Dataset extract>
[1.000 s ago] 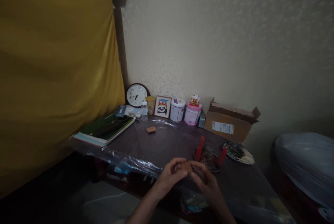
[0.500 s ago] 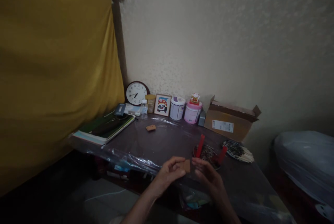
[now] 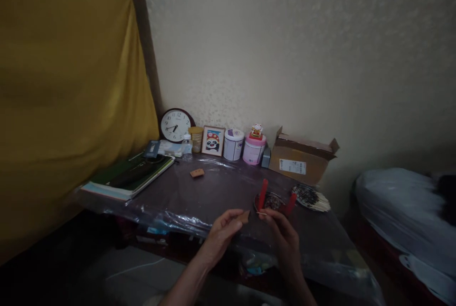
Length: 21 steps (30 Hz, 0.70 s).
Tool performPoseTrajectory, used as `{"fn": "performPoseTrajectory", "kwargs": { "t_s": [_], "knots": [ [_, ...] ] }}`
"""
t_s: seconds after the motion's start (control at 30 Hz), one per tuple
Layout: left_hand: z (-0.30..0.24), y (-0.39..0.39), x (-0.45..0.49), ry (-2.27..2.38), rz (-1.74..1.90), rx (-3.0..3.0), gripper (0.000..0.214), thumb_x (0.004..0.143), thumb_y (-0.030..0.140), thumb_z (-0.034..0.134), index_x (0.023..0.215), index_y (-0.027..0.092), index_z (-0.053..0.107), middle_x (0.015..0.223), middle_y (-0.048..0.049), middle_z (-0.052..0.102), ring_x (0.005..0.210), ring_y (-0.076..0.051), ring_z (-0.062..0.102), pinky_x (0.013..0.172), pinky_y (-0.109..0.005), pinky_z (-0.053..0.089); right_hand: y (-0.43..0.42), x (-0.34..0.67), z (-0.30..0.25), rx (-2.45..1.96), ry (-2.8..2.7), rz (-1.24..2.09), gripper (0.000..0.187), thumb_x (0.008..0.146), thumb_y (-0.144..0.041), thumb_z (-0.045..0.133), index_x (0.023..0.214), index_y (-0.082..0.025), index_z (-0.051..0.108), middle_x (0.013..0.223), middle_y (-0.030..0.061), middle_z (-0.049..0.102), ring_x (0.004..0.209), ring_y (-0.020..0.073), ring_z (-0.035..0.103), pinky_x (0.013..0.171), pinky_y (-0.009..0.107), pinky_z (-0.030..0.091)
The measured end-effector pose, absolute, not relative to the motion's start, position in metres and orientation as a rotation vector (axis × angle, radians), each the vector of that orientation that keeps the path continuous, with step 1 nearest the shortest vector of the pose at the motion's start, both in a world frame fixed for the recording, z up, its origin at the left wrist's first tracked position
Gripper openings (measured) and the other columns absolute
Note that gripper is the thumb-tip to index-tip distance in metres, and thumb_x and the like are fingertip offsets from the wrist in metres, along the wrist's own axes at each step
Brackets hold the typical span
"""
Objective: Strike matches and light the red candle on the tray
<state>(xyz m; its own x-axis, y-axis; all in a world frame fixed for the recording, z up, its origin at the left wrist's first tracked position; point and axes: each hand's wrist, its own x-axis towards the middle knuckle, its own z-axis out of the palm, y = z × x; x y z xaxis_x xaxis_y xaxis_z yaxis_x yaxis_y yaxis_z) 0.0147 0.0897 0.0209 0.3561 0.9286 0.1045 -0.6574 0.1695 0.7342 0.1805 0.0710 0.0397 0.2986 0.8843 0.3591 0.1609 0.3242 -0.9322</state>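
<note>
In the head view, my left hand point(image 3: 223, 232) pinches a small flat brown piece of card point(image 3: 244, 217) between thumb and fingers. Just to its right, my right hand point(image 3: 283, 230) grips a thin pale matchstick point(image 3: 262, 214) that points left toward the card, with a small gap between. Behind my right hand lies a round dish point(image 3: 273, 200) of dark bits. A red candle point(image 3: 262, 193) stands upright at its left, and a second red candle point(image 3: 291, 204) leans at its right. A plate of matchsticks point(image 3: 322, 202) with dark heads sits farther right.
Another brown piece point(image 3: 197, 173) lies on the plastic-covered table point(image 3: 221, 192). Green-covered books point(image 3: 142, 173) are at left. Along the wall stand a clock point(image 3: 175, 125), a framed panda picture point(image 3: 213, 140), a white tin point(image 3: 233, 145), a pink tin point(image 3: 254, 150) and a cardboard box point(image 3: 302, 156).
My view has turned slightly right, so the scene sits farther left. The card has tilted in my left hand. The matchstick now shows clearly in my right fingers.
</note>
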Motion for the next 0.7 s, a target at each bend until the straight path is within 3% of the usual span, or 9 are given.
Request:
{"fn": "performPoseTrajectory", "kwargs": {
  "t_s": [0.17,0.4,0.7],
  "knots": [
    [0.02,0.092,0.026,0.431,1.236,0.725,0.02,0.071,0.02,0.068,0.091,0.018,0.065,0.089,-0.0047,0.072,0.084,-0.016,0.063,0.081,-0.027,0.041,0.069,0.173,0.035,-1.178,-1.219,0.5,0.02,0.079,-0.036,0.06,0.089,-0.021,0.068,0.089,0.0051,0.072,0.082,0.0216,0.067,0.079,0.034,0.053],
    [0.024,0.088,0.042,0.456,1.257,0.678,0.016,0.069,0.022,0.071,0.084,0.018,0.066,0.089,-0.0044,0.073,0.087,-0.016,0.063,0.084,-0.027,0.041,0.066,0.177,0.037,-1.202,-1.432,0.352,0.016,0.084,-0.03,0.054,0.09,-0.025,0.068,0.095,0.0019,0.071,0.092,0.0186,0.065,0.086,0.031,0.049],
    [0.038,0.081,0.049,0.558,1.326,0.704,0.016,0.067,0.025,0.072,0.08,0.018,0.067,0.085,-0.0036,0.073,0.083,-0.015,0.063,0.081,-0.026,0.043,0.047,0.185,0.063,-1.1,-1.462,0.004,0.019,0.086,-0.022,0.05,0.093,-0.025,0.067,0.094,0.0039,0.071,0.09,0.0194,0.065,0.085,0.033,0.049]
  ]
}}
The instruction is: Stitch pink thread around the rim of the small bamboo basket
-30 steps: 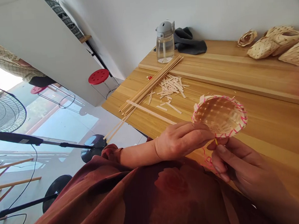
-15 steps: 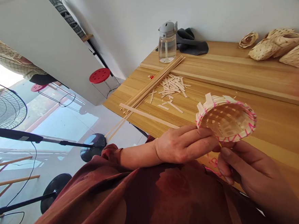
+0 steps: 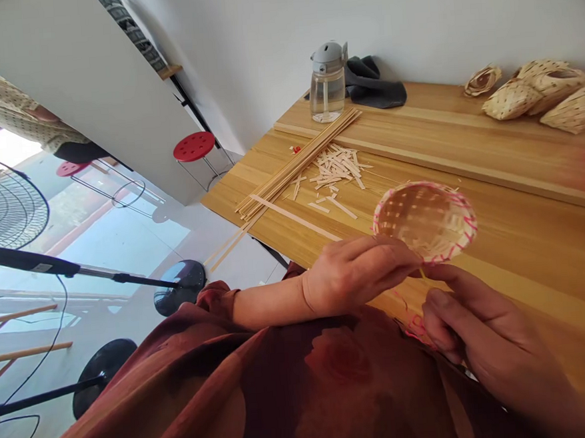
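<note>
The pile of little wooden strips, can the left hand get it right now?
Probably not: the left hand is holding the basket. Otherwise, the way to the pile of little wooden strips looks free, with nothing tall between.

Small woven basket (image 3: 420,220), pale, made of flat strips crossed in an open lattice, with light showing through the gaps in its wall. It is round-mouthed and tilted so that the mouth faces the viewer and the interior is exposed. Pink stitches (image 3: 468,223) bind the rim, slanting across its edge at intervals. The left fingers (image 3: 392,255) hold the near left rim. A short, slender yellow piece (image 3: 423,273) projects below the near rim, close to the right fingers (image 3: 441,302); its nature is unclear. Loose pink thread (image 3: 415,324) hangs tangled below the basket.
</note>
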`<state>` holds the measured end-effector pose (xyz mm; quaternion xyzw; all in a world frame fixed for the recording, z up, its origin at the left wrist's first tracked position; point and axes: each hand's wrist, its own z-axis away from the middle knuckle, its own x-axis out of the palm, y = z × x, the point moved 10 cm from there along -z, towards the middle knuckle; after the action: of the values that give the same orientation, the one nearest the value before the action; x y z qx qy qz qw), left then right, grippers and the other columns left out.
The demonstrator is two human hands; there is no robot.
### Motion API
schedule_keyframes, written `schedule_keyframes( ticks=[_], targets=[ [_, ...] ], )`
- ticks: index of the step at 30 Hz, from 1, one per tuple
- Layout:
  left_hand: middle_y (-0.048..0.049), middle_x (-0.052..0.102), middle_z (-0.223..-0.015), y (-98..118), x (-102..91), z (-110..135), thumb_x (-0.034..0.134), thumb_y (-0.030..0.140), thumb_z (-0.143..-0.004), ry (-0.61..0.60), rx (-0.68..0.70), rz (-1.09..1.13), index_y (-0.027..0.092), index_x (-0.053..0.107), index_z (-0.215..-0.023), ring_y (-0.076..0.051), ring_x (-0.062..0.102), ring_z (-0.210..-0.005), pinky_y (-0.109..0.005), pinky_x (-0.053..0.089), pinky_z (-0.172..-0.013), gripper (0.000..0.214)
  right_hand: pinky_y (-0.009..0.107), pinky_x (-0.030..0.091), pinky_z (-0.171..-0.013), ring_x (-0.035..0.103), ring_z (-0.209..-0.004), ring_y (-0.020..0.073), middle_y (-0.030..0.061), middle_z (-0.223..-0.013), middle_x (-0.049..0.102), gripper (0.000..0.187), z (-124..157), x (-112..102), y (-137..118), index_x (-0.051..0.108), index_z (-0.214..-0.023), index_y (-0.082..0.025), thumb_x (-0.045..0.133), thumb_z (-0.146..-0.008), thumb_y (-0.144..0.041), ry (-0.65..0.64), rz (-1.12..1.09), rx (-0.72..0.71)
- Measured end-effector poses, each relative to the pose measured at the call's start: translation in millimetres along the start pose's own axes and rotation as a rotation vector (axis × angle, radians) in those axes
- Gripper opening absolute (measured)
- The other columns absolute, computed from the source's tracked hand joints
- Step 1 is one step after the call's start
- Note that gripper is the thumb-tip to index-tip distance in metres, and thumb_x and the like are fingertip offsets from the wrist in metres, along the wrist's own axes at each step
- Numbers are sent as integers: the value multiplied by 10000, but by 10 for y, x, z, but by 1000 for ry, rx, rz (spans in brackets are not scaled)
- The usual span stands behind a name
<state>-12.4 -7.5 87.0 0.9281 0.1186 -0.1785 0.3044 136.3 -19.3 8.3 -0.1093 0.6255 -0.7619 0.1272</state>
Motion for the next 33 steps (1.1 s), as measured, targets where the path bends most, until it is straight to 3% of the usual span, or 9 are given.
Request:
schedule_keyframes(
  ticks=[3, 7, 9, 13, 21, 27, 30, 33],
  targets=[
    [-1, 774, -830, -326, -14, 4, 806, 341, -915, 99, -354, 241, 178, 743, -943, -82, 702, -692, -189, 582, -662, 177, 213, 380, -423, 455, -432, 103, -69, -529, 528, 318, 38, 8, -58, 590, -1179, -266, 544, -1052, -554, -7, 125, -16],
    [-25, 741, -766, -607, 185, 133, 903, 453, -795, 91, -760, 667, 133, 707, -904, -90, 700, -655, -193, 587, -641, 391, 226, 458, -474, 533, -488, 116, -44, -578, 585, 342, 82, -76, -230, 587, -1018, -257, 572, -1027, -599, 101, 289, -52],
    [-29, 736, -751, -638, 250, 186, 926, 470, -762, 81, -861, 787, 124, 702, -922, -95, 712, -652, -197, 600, -656, 442, 237, 465, -476, 535, -489, 125, -39, -576, 590, 357, 76, -99, -285, 598, -1006, -256, 589, -1011, -612, 147, 322, -55],
    [-45, 764, -781, -633, 300, 241, 949, 429, -741, 70, -932, 894, 118, 692, -925, -107, 744, -681, -200, 622, -681, 444, 234, 433, -438, 513, -457, 125, -41, -552, 581, 346, 23, -97, -344, 628, -1029, -251, 607, -1001, -595, 195, 367, -80],
    [-41, 763, -767, -631, 304, 278, 960, 419, -725, 64, -931, 910, 110, 666, -932, -102, 742, -645, -199, 621, -664, 475, 242, 423, -433, 512, -441, 133, -37, -532, 571, 376, 55, -63, -299, 618, -1072, -261, 596, -994, -628, 171, 323, -60],
    [-46, 757, -762, -557, 293, 274, 927, 470, -759, 35, -878, 832, 114, 660, -929, -106, 733, -645, -204, 609, -645, 477, 257, 400, -478, 490, -483, 136, -41, -546, 561, 376, 148, -26, -275, 606, -1112, -281, 611, -974, -631, 209, 298, 64],
    [-47, 767, -798, -437, 152, 190, 863, 407, -851, 69, -669, 612, 124, 676, -914, -100, 731, -679, -193, 595, -645, 345, 263, 389, -477, 478, -480, 139, -40, -545, 564, 404, 178, 12, -248, 597, -1116, -280, 617, -963, -654, 200, 273, 76],
    [-17, 765, -824, -106, -73, 70, 784, 304, -932, 133, -279, 242, 147, 711, -914, -70, 701, -697, -167, 573, -665, 174, 255, 406, -475, 478, -454, 128, -47, -525, 557, 419, 195, 99, -193, 584, -1088, -263, 615, -970, -663, 135, 165, 45]
  ],
)
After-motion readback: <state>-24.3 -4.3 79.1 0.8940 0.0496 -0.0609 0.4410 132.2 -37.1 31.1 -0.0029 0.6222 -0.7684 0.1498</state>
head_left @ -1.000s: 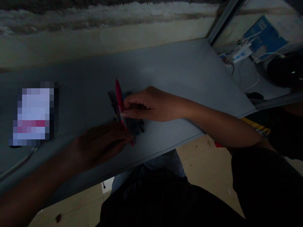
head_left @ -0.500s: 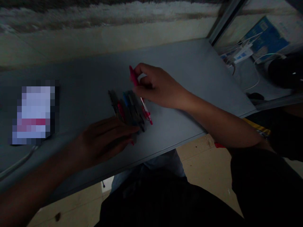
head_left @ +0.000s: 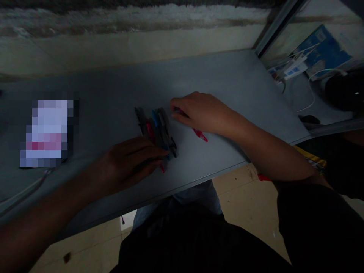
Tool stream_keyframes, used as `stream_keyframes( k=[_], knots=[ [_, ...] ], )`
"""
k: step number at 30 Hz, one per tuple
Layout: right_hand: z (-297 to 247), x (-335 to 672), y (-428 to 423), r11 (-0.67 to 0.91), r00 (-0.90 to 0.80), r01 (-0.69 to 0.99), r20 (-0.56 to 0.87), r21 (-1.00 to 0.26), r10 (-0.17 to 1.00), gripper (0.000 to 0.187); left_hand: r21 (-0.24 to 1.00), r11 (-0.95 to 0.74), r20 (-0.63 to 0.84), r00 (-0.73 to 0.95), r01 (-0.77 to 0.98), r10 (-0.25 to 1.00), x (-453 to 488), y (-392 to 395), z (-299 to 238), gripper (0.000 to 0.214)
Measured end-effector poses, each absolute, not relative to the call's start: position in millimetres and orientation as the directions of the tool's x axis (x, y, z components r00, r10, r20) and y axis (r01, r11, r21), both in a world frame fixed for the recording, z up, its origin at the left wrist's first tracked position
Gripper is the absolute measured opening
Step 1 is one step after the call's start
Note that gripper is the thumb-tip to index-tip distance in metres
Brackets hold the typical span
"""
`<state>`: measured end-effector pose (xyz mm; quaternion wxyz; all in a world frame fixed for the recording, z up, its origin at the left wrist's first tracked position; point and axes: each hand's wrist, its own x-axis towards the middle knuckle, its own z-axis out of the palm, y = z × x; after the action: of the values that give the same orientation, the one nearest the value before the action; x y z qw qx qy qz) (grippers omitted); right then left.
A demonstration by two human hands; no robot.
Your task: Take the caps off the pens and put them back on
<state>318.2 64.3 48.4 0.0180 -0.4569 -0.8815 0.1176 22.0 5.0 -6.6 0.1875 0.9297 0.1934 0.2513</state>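
My right hand (head_left: 200,112) is closed around a red pen (head_left: 200,135), whose clear-and-red end sticks out below the palm, close to the desk. To its left, several pens lie side by side on the desk: a black pen (head_left: 138,118) at the left, a red pen (head_left: 149,129), a blue pen (head_left: 155,117) and a dark pen (head_left: 163,123). My left hand (head_left: 133,159) lies over the near ends of this row with fingers stretched out, the fingertips touching the pens. A red pen tip (head_left: 162,167) shows beneath those fingers; the rest is covered.
The grey desk (head_left: 113,91) meets a wall at the back. A phone-like thing with a blurred-out screen (head_left: 48,132) lies at the left, with a cable (head_left: 31,189) beside it. At the right, past a metal post, are a blue box (head_left: 324,51) and white cables.
My right hand has moved right and toward me with the red pen, away from the row, and the pen is lower in the grip. My left hand has barely moved.
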Motion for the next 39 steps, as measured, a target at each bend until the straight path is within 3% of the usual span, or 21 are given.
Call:
stream_keyframes(
  k=[6,11,13,18,25,30,32,35,39],
  knots=[
    [40.0,310.1,60.4,0.642,-0.704,0.661,-0.026,-0.389,0.709,0.018,0.393,-0.875,0.379,0.818,0.281,0.432,23.9,6.6,-4.1,0.020],
    [33.0,304.7,54.8,0.647,-0.752,0.608,-0.072,-0.459,0.656,0.032,0.357,-0.892,0.394,0.821,0.277,0.413,26.3,6.8,-0.3,0.021],
    [31.4,302.9,54.1,0.664,-0.764,0.599,-0.072,-0.448,0.641,0.035,0.358,-0.885,0.378,0.820,0.298,0.429,26.9,6.2,1.3,0.022],
    [33.0,301.4,54.6,0.700,-0.791,0.584,-0.092,-0.412,0.605,0.022,0.360,-0.872,0.366,0.809,0.333,0.460,27.5,5.7,1.6,0.023],
    [40.5,297.9,52.0,0.723,-0.801,0.592,-0.163,-0.355,0.576,0.022,0.412,-0.846,0.343,0.802,0.339,0.489,26.5,7.3,-6.5,0.027],
    [43.3,294.3,48.2,0.705,-0.775,0.629,-0.195,-0.326,0.601,0.015,0.413,-0.843,0.329,0.807,0.344,0.490,27.5,6.4,0.7,0.027],
    [41.2,295.5,48.7,0.675,-0.767,0.630,-0.169,-0.383,0.619,0.012,0.388,-0.852,0.322,0.815,0.351,0.482,27.1,5.7,3.0,0.026],
    [33.7,298.0,49.9,0.599,-0.750,0.566,-0.054,-0.566,0.659,0.020,0.372,-0.849,0.322,0.806,0.375,0.497,25.0,5.0,2.6,0.025],
    [21.1,296.6,49.0,0.429,-0.643,0.300,0.151,-0.852,0.750,0.042,0.384,-0.832,0.361,0.764,0.402,0.535,22.2,5.0,-0.2,0.025]
  ],
)
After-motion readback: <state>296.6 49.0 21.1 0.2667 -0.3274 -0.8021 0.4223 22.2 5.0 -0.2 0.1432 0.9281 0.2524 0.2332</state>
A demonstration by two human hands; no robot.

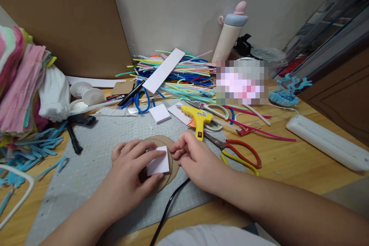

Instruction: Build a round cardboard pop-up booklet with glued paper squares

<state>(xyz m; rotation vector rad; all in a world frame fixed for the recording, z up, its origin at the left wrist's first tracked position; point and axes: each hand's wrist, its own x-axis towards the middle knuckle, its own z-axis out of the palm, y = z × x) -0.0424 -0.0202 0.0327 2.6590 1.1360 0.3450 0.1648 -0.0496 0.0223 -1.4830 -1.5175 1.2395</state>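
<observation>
My left hand (131, 173) lies over a round cardboard disc (173, 173) on the grey cutting mat (95, 150). Its index finger presses on a white square piece (158, 167), and the thumb sits at that piece's lower edge. A curved dark line runs across the disc. My right hand (191, 155) rests at the disc's right edge, fingers curled in toward the thumb; whether they pinch anything is hidden. Just beyond it lies a yellow hot glue gun (199, 118). A black cord (170, 203) passes below the right hand.
Red-and-yellow-handled scissors (242, 153) lie right of my right hand. Farther back are another white square (160, 113), a white strip (163, 70) and a heap of pipe cleaners (190, 80). Pipe cleaner bundles (23, 80) crowd the left; a long white case (325, 142) lies right.
</observation>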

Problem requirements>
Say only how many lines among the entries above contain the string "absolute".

Task solution>
6